Maria foi o “caminho” que Deus usou para levar o Filho Encarnado aos homens, e continua a ser o “caminho” para nos levar a Ele; o atalho como dizem muitos dos santos. Neste sentido, podemos dizer que a festividade busca exaltar a Jesus através daquela que muito bem o soube fazer com a sua vida, como descreve Santo Agostinho, num dos seus sermões: “Acaso não fez a vontade do Pai a Virgem Maria, que creu pela fé, pela fé concebeu, foi escolhida dentre os homens para que dela nos nascesse a salvação; criada por Cristo antes que Cristo nela fosse criado? Fez Maria totalmente a vontade do Pai e por isto mais valeu para ela ser discípula de Cristo do que mãe de Cristo; maior felicidade gozou em ser discípula do que mãe de Cristo. E assim Maria era feliz porque já antes de dar à luz o Mestre, trazia-o na mente”.
MARIA SANTÍSSIMA, LUZ E AMPARO
Dizia o padre António Vieira, na sua devoção a Maria Santíssima: “Só vos digo, invoqueis o nome de Maria quando tiverdes necessidade dele; quando vos sobrevier algum desgosto, alguma pena, alguma tristeza; quando vos molestarem os achaques do corpo, ou vos molestarem os da alma; quando vos faltar o necessário para a vida… Quando os pais, os filhos, os irmãos, os parentes se esquecerem das obrigações do sangue; quando vo-lo desejarem beber a vingança, o ódio, a emulação, a inveja; quando os inimigos vos perseguirem, os amigos vos desampararem, e donde semeastes benefícios, colherdes ingratidões e agravos; quando os maiores vos faltarem com a justiça, os menores com o respeito, e todos com a proximidade; quando vos inchar o mundo, vos lisonjear a carne, e vos tentar o demónio, que será sempre e em tudo… Em todos os trabalhos, em todas as aflições, em todos os perigos, em todos os temores, e em todos os desejos e pretensões, porque nenhum de nós conhece o que lhe convém… E como em todas estas coisas, em cada uma delas necessitamos de luz, alento e remédio mais que humano, se em todas e cada uma recorrermos à protecção e amparo da mãe das misericórdias, não à dúvida que, obrigados da mesma necessidade, não haverá dia, nem hora, nem momento em que não invoquemos o nome de Maria”.
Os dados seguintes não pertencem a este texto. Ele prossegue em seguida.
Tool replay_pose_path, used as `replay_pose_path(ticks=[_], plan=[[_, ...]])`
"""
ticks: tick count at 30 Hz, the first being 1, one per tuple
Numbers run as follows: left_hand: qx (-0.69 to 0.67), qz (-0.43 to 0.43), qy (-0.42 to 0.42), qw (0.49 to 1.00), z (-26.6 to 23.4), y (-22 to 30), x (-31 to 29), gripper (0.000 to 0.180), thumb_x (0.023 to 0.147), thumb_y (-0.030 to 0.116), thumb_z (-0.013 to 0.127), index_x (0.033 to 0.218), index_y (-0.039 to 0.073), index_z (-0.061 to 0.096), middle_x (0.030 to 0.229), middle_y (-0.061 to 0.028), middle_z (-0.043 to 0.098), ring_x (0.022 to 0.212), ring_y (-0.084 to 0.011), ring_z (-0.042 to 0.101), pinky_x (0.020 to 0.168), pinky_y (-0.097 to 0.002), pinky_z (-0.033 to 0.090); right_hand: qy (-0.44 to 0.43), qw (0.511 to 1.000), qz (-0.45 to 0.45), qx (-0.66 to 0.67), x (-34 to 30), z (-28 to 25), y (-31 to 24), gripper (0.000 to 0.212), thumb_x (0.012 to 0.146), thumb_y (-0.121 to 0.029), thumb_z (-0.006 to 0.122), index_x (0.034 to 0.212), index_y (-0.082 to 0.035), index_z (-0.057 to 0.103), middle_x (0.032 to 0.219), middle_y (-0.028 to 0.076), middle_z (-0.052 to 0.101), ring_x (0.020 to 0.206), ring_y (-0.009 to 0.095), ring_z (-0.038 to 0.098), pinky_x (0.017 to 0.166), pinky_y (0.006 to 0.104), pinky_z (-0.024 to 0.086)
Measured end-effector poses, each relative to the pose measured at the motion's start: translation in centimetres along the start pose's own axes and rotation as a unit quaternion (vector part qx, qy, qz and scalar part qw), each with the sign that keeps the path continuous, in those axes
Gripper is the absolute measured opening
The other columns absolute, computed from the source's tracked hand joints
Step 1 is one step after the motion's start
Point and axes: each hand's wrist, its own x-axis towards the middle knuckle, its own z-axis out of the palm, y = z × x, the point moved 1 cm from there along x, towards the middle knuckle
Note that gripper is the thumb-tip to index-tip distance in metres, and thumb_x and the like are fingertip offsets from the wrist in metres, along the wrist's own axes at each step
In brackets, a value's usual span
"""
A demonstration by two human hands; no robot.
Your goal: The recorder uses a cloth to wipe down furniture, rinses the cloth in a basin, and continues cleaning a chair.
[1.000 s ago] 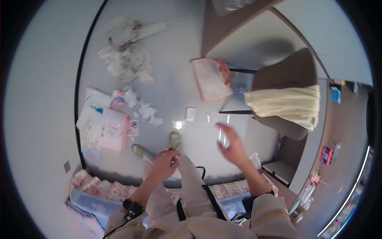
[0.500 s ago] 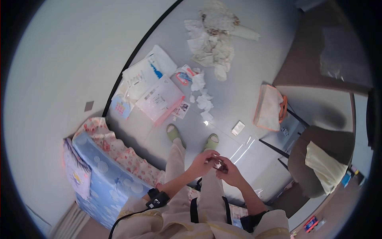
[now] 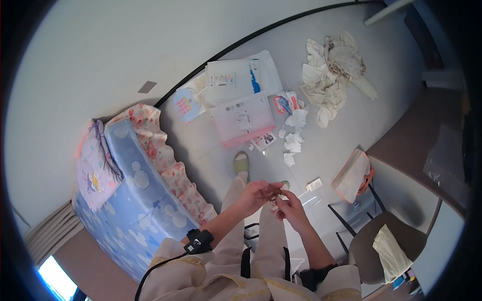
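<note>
My left hand [image 3: 255,197] and my right hand [image 3: 293,210] meet in front of my legs, above the floor. Between their fingertips is a small brown thing [image 3: 271,191] with thin, loop-like parts; its kind is too small to tell. The fingers of my left hand close round its far side. Thumb and fingers of my right hand pinch at its near right end. Below them are my light trousers and a green slipper [image 3: 241,161].
A bed [image 3: 125,220] with blue cover and flowered frill stands at left, a lilac pillow [image 3: 95,175] on it. White and pink packages [image 3: 243,118], crumpled tissues [image 3: 293,143] and a heap of cream cloth [image 3: 326,80] lie ahead. At right are an orange-trimmed bag [image 3: 350,175] and a brown chair [image 3: 369,246].
My view has turned left, so the floor items sit further right and more of the bed shows. Both hands stay together; more of the brown thing now shows between the fingers.
</note>
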Motion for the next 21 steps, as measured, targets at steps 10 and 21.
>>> replay_pose_path(ticks=[10, 21], plan=[[-0.210, 0.109, -0.035, 0.971, -4.9, 7.4, -3.8, 0.042, 0.094, 0.038, 0.041, 0.128, 0.015, 0.049, 0.138, -0.0079, 0.041, 0.126, -0.0215, 0.038, 0.102, -0.0405, 0.031, -0.084, 0.995, -0.034, -0.048, 4.8, 9.7, -4.2, 0.034, 0.094, -0.024, 0.051, 0.115, 0.003, 0.051, 0.095, 0.011, 0.063, 0.079, 0.018, 0.065, 0.070, 0.0274, 0.055], [-0.262, 0.143, -0.044, 0.953, -4.2, 10.4, -6.0, 0.048, 0.096, 0.041, 0.032, 0.135, 0.014, 0.037, 0.142, -0.0106, 0.035, 0.129, -0.0248, 0.035, 0.106, -0.0402, 0.028, -0.143, 0.987, -0.004, -0.077, 5.9, 12.1, -6.1, 0.036, 0.096, -0.033, 0.045, 0.104, 0.001, 0.055, 0.088, 0.012, 0.064, 0.081, 0.019, 0.065, 0.072, 0.0285, 0.053]])
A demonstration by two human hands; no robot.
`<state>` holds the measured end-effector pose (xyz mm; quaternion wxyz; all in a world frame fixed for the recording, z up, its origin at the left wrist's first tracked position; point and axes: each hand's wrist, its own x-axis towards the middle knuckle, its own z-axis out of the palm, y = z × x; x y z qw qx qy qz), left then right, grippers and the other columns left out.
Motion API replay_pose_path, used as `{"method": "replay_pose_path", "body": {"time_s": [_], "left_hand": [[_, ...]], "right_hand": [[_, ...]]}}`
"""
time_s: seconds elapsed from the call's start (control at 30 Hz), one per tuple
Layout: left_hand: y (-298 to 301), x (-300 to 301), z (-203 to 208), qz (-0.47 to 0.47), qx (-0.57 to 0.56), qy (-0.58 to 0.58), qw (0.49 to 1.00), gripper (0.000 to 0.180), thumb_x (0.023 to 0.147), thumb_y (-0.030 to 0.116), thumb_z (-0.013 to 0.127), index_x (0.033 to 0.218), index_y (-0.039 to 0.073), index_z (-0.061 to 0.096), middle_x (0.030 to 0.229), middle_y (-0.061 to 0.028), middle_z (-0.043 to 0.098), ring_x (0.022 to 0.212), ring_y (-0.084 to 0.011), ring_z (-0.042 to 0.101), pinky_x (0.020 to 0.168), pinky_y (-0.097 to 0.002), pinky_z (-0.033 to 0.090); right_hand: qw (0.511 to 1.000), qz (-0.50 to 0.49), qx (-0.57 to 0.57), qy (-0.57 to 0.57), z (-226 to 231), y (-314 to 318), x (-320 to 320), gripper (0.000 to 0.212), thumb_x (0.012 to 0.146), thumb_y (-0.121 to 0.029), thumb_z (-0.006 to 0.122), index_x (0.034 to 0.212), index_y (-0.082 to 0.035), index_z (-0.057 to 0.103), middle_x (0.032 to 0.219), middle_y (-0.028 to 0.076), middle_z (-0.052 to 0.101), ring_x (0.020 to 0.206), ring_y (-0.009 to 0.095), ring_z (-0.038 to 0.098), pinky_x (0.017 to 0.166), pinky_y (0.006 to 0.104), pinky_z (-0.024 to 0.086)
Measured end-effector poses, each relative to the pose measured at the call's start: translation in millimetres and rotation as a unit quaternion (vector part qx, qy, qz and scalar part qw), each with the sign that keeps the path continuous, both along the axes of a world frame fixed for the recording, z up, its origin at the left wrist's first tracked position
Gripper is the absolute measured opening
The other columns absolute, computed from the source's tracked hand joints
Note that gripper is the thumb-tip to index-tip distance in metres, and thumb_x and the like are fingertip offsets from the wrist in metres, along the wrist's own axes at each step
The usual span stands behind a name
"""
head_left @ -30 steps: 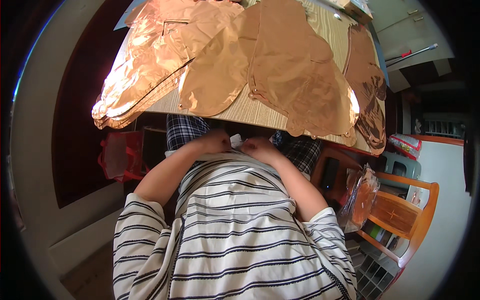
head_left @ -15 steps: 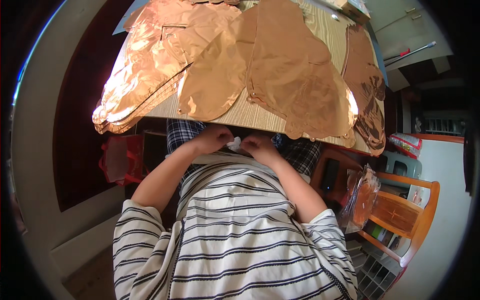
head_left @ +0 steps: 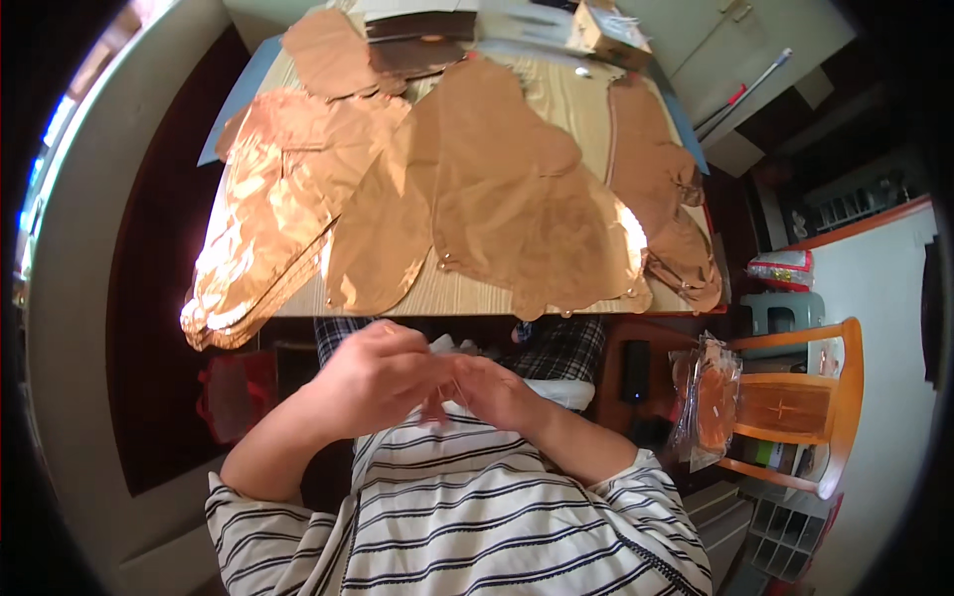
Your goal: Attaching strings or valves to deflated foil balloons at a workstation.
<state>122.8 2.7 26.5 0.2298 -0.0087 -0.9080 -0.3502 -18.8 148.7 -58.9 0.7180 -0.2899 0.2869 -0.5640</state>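
Note:
My left hand point(head_left: 376, 366) and my right hand point(head_left: 495, 393) meet in front of my body, just off the table's near edge. The fingers of both are bent and pressed together around something small. A thin, pale strand seems to hang under them, but its kind is too small to make out. Behind the fingers, a white crumpled thing point(head_left: 443, 344) lies over my lap. Beyond the hands, large flat copper-coloured foil pieces point(head_left: 507, 199), like uninflated foil balloons, are spread on the wooden table point(head_left: 452, 290). A stack of crinkled foil pieces point(head_left: 288, 214) overhangs the left front edge.
At the far right of the table stands a cardboard box point(head_left: 608, 38). More foil point(head_left: 651, 169) lies along the right side. A wooden chair point(head_left: 795, 407) at my right carries clear plastic packets point(head_left: 711, 402). A red bag point(head_left: 238, 395) sits under the table at left.
Both hands have come up from my lap toward my chest and closer together. My view has tilted up, so more of the table's far side shows.

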Motion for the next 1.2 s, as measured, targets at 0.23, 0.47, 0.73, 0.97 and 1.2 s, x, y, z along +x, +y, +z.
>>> {"method": "replay_pose_path", "body": {"time_s": [0.23, 0.47, 0.73, 0.97, 1.2], "left_hand": [[-4.0, 16.6, 14.5, -0.061, 0.364, -0.241, 0.898, 0.008, 0.086, 0.004, 0.067, 0.088, -0.001, 0.072, 0.083, -0.0095, 0.069, 0.075, -0.015, 0.065, 0.067, -0.0296, 0.051], [14.8, -18.7, -7.3, 0.146, 0.409, 0.162, 0.886, 0.007, 0.086, -0.001, 0.065, 0.091, 0.0, 0.069, 0.08, -0.009, 0.066, 0.068, -0.015, 0.056, 0.063, -0.0294, 0.044], [24.3, -15.1, -2.4, -0.083, 0.299, 0.108, 0.944, 0.014, 0.08, -0.006, 0.068, 0.09, 0.002, 0.073, 0.074, -0.0083, 0.065, 0.067, -0.02, 0.059, 0.062, -0.0326, 0.048], [22.1, -14.9, -12.4, -0.096, 0.055, 0.083, 0.99, 0.028, 0.07, -0.009, 0.069, 0.095, 0.004, 0.072, 0.084, -0.0076, 0.066, 0.072, -0.0213, 0.059, 0.064, -0.0301, 0.045], [3.7, -15.2, -13.4, -0.054, 0.009, 0.086, 0.995, 0.029, 0.069, -0.008, 0.07, 0.096, 0.003, 0.071, 0.085, -0.0053, 0.067, 0.071, -0.0187, 0.059, 0.067, -0.0322, 0.046]], "right_hand": [[0.802, -0.241, -0.22, 0.5, 52.9, -1.4, -22.7, 0.01, 0.096, -0.009, 0.057, 0.089, -0.002, 0.059, 0.075, 0.008, 0.056, 0.06, 0.023, 0.054, 0.056, 0.0327, 0.045], [0.679, -0.227, -0.389, 0.58, 50.0, 3.4, -1.0, 0.016, 0.078, -0.004, 0.07, 0.088, -0.001, 0.058, 0.072, 0.009, 0.05, 0.056, 0.027, 0.051, 0.049, 0.0366, 0.041], [0.691, -0.209, -0.307, 0.62, 60.0, -8.9, -51.2, 0.009, 0.081, -0.011, 0.065, 0.081, -0.008, 0.056, 0.071, 0.007, 0.051, 0.061, 0.027, 0.056, 0.054, 0.0364, 0.045], [0.712, -0.202, -0.34, 0.58, 90.2, -5.8, -54.1, 0.012, 0.079, -0.013, 0.068, 0.081, -0.007, 0.057, 0.074, 0.008, 0.053, 0.063, 0.029, 0.056, 0.056, 0.0391, 0.045], [0.765, -0.126, -0.349, 0.527, 97.7, -3.1, -49.7, 0.019, 0.094, -0.017, 0.059, 0.081, -0.003, 0.056, 0.071, 0.01, 0.054, 0.061, 0.03, 0.057, 0.058, 0.039, 0.047]]}}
São Bernardo de Claraval (1090-1153), doutor da Igreja – considerado por muitos o último dos Padres da Igreja – tinha uma profunda e sólida devoção a Nossa Senhora, e eis que proclamara: “Ó tu que te sentes longe da terra firme, levado pelas ondas deste mundo, no meio dos temporais e das tempestades, não desvies o olhar deste Astro, se não quiseres perecer. Se o vento das tentações se elevar, se o recife das provações se erguer na tua estrada, olha para a Estrela, chama por Maria. Nos perigos, nas angústias, nas dúvidas, pensa em Maria, invoca Maria, chama por Maria. Que seu nome nunca se afaste dos teus lábios, que não se afaste do teu coração… seguindo-a terás a certeza de não te desviares; suplicando-lhe, de não desesperar; consultando-a, de não te enganares. Se ela te segurar, não cairás; se te proteger, nada terás de temer; se te conduzir, não sentirás cansaço; se te for favorável, atingirás o objectivo”.
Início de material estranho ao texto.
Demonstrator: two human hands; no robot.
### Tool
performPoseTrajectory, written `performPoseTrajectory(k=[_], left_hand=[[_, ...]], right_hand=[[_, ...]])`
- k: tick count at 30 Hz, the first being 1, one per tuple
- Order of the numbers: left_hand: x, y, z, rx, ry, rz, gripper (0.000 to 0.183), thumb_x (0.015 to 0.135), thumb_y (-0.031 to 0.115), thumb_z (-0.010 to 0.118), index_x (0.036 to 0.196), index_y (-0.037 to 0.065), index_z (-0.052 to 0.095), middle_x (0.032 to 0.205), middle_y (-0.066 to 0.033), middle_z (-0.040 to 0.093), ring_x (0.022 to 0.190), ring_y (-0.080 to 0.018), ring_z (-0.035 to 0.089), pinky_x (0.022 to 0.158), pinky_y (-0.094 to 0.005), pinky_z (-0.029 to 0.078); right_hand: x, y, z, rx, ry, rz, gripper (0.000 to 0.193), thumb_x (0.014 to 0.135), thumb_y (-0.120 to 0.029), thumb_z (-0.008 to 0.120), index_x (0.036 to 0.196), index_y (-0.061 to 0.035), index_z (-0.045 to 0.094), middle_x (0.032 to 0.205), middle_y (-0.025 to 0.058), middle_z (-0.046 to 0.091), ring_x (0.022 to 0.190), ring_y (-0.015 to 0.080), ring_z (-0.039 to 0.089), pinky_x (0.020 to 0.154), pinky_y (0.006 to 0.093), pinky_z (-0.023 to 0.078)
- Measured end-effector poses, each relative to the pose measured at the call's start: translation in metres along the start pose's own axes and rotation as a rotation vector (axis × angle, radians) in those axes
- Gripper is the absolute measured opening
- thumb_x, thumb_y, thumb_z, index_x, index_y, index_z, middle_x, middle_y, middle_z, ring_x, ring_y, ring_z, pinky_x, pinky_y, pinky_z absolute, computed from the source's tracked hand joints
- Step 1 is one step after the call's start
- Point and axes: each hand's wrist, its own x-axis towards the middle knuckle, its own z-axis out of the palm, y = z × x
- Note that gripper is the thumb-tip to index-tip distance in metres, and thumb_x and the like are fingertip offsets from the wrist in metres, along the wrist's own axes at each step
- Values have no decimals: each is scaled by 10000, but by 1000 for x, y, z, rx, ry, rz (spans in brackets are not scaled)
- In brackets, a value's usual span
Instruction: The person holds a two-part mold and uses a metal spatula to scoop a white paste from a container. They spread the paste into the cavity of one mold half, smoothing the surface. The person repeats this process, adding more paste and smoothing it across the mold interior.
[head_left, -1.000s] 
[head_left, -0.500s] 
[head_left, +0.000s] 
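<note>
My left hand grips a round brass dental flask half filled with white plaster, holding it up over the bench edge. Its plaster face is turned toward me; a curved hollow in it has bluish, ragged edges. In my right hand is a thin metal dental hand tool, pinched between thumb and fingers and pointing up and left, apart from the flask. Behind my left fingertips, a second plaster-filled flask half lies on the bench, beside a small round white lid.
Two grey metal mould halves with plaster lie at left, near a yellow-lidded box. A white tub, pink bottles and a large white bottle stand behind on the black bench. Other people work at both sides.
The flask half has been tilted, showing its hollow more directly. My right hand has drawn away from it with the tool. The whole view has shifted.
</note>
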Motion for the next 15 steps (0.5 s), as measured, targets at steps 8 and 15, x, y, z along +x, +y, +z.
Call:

Perto do encerramento da Terceira Sessão do Concílio Vaticano II, no dia 21 de Novembro de 1964, o Papa Paulo VI consagrou o mundo ao Coração de Maria e declarou Nossa Senhora Mãe da Igreja.
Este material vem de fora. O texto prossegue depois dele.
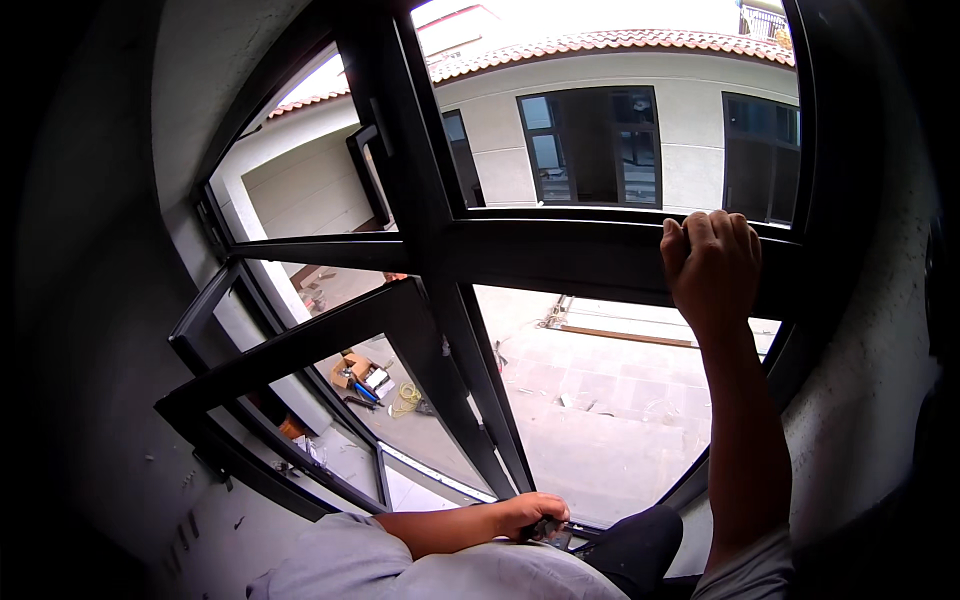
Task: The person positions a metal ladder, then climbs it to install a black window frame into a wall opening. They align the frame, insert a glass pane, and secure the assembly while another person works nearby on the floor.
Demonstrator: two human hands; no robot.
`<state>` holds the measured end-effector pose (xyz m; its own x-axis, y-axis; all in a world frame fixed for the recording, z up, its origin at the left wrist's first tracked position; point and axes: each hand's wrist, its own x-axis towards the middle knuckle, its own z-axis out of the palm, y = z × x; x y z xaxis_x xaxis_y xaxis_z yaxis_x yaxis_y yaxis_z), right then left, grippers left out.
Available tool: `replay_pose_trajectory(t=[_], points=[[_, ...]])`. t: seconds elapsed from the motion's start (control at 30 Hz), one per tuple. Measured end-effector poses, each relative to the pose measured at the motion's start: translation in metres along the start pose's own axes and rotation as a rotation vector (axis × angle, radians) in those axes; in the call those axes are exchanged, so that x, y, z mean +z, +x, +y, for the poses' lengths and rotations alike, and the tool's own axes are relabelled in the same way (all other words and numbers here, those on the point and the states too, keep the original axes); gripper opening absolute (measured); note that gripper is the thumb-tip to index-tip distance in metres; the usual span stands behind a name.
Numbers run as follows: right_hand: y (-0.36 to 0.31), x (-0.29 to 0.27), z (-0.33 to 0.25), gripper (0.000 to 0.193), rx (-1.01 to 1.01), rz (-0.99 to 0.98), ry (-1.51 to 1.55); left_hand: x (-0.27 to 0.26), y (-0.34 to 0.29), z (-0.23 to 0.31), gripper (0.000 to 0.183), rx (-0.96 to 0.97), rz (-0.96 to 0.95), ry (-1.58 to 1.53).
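Observation:
My right hand (710, 262) reaches up and grips the dark horizontal crossbar (570, 252) of a large window frame, fingers hooked over its top edge. Low down, in front of my body, my left hand (528, 512) is closed around a small dark object (545, 528) near the sill. Its kind cannot be made out, as the fingers hide most of it. An inward-swung dark window sash (290, 350) stands at the left of the frame, beyond my left forearm. The frame's dark upright post (490, 390) rises between the hands.
Outside, a cardboard box (350, 368) and a coiled yellow-green hose or cable (405, 400) lie on the paving. A pale building (690, 150) with dark windows and a tiled roof edge (620, 40) stands opposite. My knee (640, 545) in dark trousers is by the sill.

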<state>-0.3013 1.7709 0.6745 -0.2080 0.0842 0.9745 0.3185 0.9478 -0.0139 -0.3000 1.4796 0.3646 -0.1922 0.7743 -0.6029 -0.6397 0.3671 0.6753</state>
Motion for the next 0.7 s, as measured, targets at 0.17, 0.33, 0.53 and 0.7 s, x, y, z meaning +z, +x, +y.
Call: replay_pose_trajectory(t=[0.17,0.33,0.53,0.7], points=[[0.0,-0.006,0.009,0.034,0.038,-0.105,0.061,0.003,0.012,0.001,0.015,-0.003,-0.04,0.015],[0.001,-0.009,0.011,0.034,0.049,-0.125,0.089,0.008,0.008,0.006,0.011,0.032,-0.051,0.01],[0.005,-0.012,0.008,0.03,0.009,-0.083,0.127,-0.025,0.013,-0.015,0.013,0.056,-0.06,-0.091],[0.005,-0.016,0.021,0.028,0.021,-0.142,0.092,-0.029,0.007,-0.003,0.014,0.06,-0.097,-0.174]])
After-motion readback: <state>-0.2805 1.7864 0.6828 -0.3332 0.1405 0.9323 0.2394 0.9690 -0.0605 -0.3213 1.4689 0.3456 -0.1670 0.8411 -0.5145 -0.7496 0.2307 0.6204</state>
Que todos os católicos sejam abençoados pela presença e devoção a Maria Santíssima. E em sinal de gratidão digam no seu íntimo, como disse um dia Santa Isabel, a prima de Nossa Senhora: «Donde me vem esta honra de vir a mim a mãe do meu Senhor?» (Lucas, 1:43).
Nossa Senhora, Santa Mãe de Deus, rogai por nós!